[Dataset excerpts]
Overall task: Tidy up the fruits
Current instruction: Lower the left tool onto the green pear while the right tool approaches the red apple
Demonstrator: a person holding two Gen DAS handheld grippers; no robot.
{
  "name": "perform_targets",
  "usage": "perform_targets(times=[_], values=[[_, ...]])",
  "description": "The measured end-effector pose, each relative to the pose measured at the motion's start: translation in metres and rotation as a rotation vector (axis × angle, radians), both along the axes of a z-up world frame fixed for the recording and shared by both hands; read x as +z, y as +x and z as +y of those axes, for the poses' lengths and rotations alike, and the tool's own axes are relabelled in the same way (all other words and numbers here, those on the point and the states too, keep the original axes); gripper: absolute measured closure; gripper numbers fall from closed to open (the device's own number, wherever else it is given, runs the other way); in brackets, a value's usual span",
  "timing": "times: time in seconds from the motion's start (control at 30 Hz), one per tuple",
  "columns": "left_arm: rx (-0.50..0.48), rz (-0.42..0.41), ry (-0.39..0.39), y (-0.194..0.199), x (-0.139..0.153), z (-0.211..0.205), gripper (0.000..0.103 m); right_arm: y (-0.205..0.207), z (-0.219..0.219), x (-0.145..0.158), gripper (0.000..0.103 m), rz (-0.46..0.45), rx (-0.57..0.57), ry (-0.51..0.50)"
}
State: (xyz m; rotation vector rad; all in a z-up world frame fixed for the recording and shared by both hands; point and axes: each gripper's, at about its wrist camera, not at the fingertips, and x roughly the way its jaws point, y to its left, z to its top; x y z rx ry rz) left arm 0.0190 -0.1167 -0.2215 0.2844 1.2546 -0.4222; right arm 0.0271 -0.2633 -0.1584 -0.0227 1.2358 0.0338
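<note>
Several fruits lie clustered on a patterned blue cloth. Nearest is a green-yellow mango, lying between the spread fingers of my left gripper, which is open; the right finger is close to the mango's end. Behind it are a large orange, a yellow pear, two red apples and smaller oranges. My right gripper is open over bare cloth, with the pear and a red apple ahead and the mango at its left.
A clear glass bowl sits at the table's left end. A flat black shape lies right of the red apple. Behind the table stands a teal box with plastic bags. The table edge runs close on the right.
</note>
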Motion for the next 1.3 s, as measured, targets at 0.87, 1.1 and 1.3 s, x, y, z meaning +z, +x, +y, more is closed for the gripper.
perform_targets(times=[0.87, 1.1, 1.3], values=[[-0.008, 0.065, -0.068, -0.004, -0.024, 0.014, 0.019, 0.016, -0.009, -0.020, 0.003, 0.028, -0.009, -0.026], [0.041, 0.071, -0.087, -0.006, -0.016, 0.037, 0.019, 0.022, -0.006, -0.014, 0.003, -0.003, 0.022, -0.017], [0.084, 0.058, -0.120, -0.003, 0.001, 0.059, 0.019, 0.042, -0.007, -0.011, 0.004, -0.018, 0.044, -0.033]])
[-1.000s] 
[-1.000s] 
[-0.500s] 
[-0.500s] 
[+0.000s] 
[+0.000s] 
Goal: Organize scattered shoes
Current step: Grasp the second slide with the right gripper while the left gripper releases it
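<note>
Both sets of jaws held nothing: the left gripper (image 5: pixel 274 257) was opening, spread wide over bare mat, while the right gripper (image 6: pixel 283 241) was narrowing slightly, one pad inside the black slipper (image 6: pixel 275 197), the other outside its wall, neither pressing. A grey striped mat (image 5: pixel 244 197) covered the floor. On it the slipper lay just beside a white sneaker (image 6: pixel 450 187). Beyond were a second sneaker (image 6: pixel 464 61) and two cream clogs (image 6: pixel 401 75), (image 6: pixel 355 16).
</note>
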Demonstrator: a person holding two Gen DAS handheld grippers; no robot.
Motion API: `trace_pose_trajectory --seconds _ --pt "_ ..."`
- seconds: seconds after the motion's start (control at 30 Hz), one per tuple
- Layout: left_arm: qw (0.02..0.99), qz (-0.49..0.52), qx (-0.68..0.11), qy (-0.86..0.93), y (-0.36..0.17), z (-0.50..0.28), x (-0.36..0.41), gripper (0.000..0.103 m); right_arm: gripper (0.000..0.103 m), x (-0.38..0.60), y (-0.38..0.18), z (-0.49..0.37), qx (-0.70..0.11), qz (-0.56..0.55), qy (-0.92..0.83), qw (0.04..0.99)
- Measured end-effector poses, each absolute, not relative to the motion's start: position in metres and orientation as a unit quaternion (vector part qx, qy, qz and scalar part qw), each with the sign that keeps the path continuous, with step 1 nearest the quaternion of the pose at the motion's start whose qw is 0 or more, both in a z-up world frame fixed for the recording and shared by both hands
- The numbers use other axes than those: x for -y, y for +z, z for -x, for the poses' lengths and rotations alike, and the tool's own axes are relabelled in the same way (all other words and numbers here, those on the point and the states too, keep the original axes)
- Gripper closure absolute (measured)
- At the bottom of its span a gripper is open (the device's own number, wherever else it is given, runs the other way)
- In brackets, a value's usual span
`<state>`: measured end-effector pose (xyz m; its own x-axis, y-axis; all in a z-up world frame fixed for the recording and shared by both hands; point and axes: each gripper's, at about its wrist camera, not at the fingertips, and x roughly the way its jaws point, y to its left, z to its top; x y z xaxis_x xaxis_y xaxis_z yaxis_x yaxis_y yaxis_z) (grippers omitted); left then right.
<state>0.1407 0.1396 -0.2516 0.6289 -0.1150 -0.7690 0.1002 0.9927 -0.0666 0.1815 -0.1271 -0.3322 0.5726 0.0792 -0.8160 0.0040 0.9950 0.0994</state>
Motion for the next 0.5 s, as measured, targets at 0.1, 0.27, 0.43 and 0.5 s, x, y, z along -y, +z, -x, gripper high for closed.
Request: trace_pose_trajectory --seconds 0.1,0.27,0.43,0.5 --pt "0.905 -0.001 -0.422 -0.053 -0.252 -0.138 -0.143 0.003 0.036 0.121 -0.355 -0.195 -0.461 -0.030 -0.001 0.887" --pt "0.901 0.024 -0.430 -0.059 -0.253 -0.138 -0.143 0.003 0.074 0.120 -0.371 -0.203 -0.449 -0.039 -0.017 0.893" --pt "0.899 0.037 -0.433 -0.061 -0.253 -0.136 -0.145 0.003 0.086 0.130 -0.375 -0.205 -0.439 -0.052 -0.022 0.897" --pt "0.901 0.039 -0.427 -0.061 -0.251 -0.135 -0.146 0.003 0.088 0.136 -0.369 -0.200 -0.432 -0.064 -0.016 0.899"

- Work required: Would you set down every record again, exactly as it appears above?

- Answer box:
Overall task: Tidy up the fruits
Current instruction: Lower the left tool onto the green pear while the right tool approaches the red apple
Demonstrator: a person holding two Gen DAS handheld grippers; no robot.
{
  "name": "perform_targets",
  "usage": "perform_targets(times=[_], values=[[_, ...]])",
  "description": "The measured end-effector pose, each relative to the pose measured at the motion's start: translation in metres and rotation as a rotation vector (axis × angle, radians), both along the axes of a z-up world frame fixed for the recording and shared by both hands; read x as +z, y as +x and z as +y of those axes, for the poses' lengths and rotations alike, and the tool's own axes are relabelled in the same way (all other words and numbers here, those on the point and the states too, keep the original axes); gripper: absolute measured closure; gripper numbers fall from closed to open (the device's own number, wherever else it is given, runs the other way); in brackets, a value's usual span",
  "timing": "times: time in seconds from the motion's start (control at 30 Hz), one per tuple",
  "columns": "left_arm: rx (-0.50..0.48), rz (-0.42..0.41), ry (-0.39..0.39), y (-0.194..0.199), x (-0.139..0.153), z (-0.211..0.205), gripper (0.000..0.103 m); right_arm: y (-0.205..0.207), z (-0.219..0.219), x (-0.145..0.158), gripper (0.000..0.103 m), rz (-0.46..0.45), rx (-0.57..0.57), ry (-0.51..0.50)"
}
State: (xyz m; rotation vector rad; all in a z-up world frame fixed for the recording and shared by both hands; point and axes: each gripper's, at about its wrist camera, not at the fingertips, and x roughly the way its jaws point, y to its left, z to its top; x y z rx ry rz) left arm 0.0190 -0.1167 -0.2215 0.2844 1.2546 -0.4222; right arm 0.0271 -0.2633 -0.1584 -0.0227 1.2358 0.0338
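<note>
Several fruits lie clustered on a patterned blue cloth. Nearest is a green-yellow mango, lying between the spread fingers of my left gripper, which is open; the right finger is close to the mango's end. Behind it are a large orange, a yellow pear, two red apples and smaller oranges. My right gripper is open over bare cloth, with the pear and a red apple ahead and the mango at its left.
A clear glass bowl sits at the table's left end. A flat black shape lies right of the red apple. Behind the table stands a teal box with plastic bags. The table edge runs close on the right.
</note>
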Motion for the next 1.3 s, as measured, targets at 0.87, 1.1 and 1.3 s, x, y, z meaning +z, +x, +y, more is closed for the gripper.
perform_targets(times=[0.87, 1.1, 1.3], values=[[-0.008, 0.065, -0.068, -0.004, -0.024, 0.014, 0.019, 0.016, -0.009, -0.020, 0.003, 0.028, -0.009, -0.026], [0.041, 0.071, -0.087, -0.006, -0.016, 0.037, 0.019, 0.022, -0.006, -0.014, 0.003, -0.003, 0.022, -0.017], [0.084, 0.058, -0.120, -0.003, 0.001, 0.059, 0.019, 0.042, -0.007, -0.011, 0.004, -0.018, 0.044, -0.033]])
[-1.000s] 
[-1.000s] 
[-0.500s] 
[-0.500s] 
[+0.000s] 
[+0.000s] 
Goal: Organize scattered shoes
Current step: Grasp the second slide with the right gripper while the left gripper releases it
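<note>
Both sets of jaws held nothing: the left gripper (image 5: pixel 274 257) was opening, spread wide over bare mat, while the right gripper (image 6: pixel 283 241) was narrowing slightly, one pad inside the black slipper (image 6: pixel 275 197), the other outside its wall, neither pressing. A grey striped mat (image 5: pixel 244 197) covered the floor. On it the slipper lay just beside a white sneaker (image 6: pixel 450 187). Beyond were a second sneaker (image 6: pixel 464 61) and two cream clogs (image 6: pixel 401 75), (image 6: pixel 355 16).
</note>
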Demonstrator: a person holding two Gen DAS handheld grippers; no robot.
Motion API: `trace_pose_trajectory --seconds _ --pt "_ ..."`
- seconds: seconds after the motion's start (control at 30 Hz), one per tuple
- Layout: left_arm: qw (0.02..0.99), qz (-0.49..0.52), qx (-0.68..0.11), qy (-0.86..0.93), y (-0.36..0.17), z (-0.50..0.28), x (-0.36..0.41), gripper (0.000..0.103 m); right_arm: gripper (0.000..0.103 m), x (-0.38..0.60), y (-0.38..0.18), z (-0.49..0.37), qx (-0.70..0.11), qz (-0.56..0.55), qy (-0.92..0.83), qw (0.04..0.99)
- Measured end-effector poses, each absolute, not relative to the motion's start: position in metres and orientation as a unit quaternion (vector part qx, qy, qz and scalar part qw), each with the sign that keeps the path continuous, with step 1 nearest the quaternion of the pose at the motion's start whose qw is 0 or more, both in a z-up world frame fixed for the recording and shared by both hands
- The numbers use other axes than those: x for -y, y for +z, z for -x, for the poses' lengths and rotations alike, and the tool's own axes are relabelled in the same way (all other words and numbers here, those on the point and the states too, keep the original axes)
- Gripper closure absolute (measured)
- At the bottom of its span a gripper is open (the device's own number, wherever else it is given, runs the other way)
- In brackets, a value's usual span
`<state>`: measured end-effector pose (xyz m; its own x-axis, y-axis; all in a z-up world frame fixed for the recording and shared by both hands; point and axes: each gripper's, at about its wrist camera, not at the fingertips, and x roughly the way its jaws point, y to its left, z to its top; x y z xaxis_x xaxis_y xaxis_z yaxis_x yaxis_y yaxis_z) (grippers omitted); left then right.
<state>0.1407 0.1396 -0.2516 0.6289 -0.1150 -0.7690 0.1002 0.9927 -0.0666 0.1815 -0.1271 -0.3322 0.5726 0.0792 -0.8160 0.0040 0.9950 0.0994</state>
Motion for the next 0.5 s, as measured, targets at 0.1, 0.27, 0.43 and 0.5 s, x, y, z along -y, +z, -x, gripper high for closed.
Request: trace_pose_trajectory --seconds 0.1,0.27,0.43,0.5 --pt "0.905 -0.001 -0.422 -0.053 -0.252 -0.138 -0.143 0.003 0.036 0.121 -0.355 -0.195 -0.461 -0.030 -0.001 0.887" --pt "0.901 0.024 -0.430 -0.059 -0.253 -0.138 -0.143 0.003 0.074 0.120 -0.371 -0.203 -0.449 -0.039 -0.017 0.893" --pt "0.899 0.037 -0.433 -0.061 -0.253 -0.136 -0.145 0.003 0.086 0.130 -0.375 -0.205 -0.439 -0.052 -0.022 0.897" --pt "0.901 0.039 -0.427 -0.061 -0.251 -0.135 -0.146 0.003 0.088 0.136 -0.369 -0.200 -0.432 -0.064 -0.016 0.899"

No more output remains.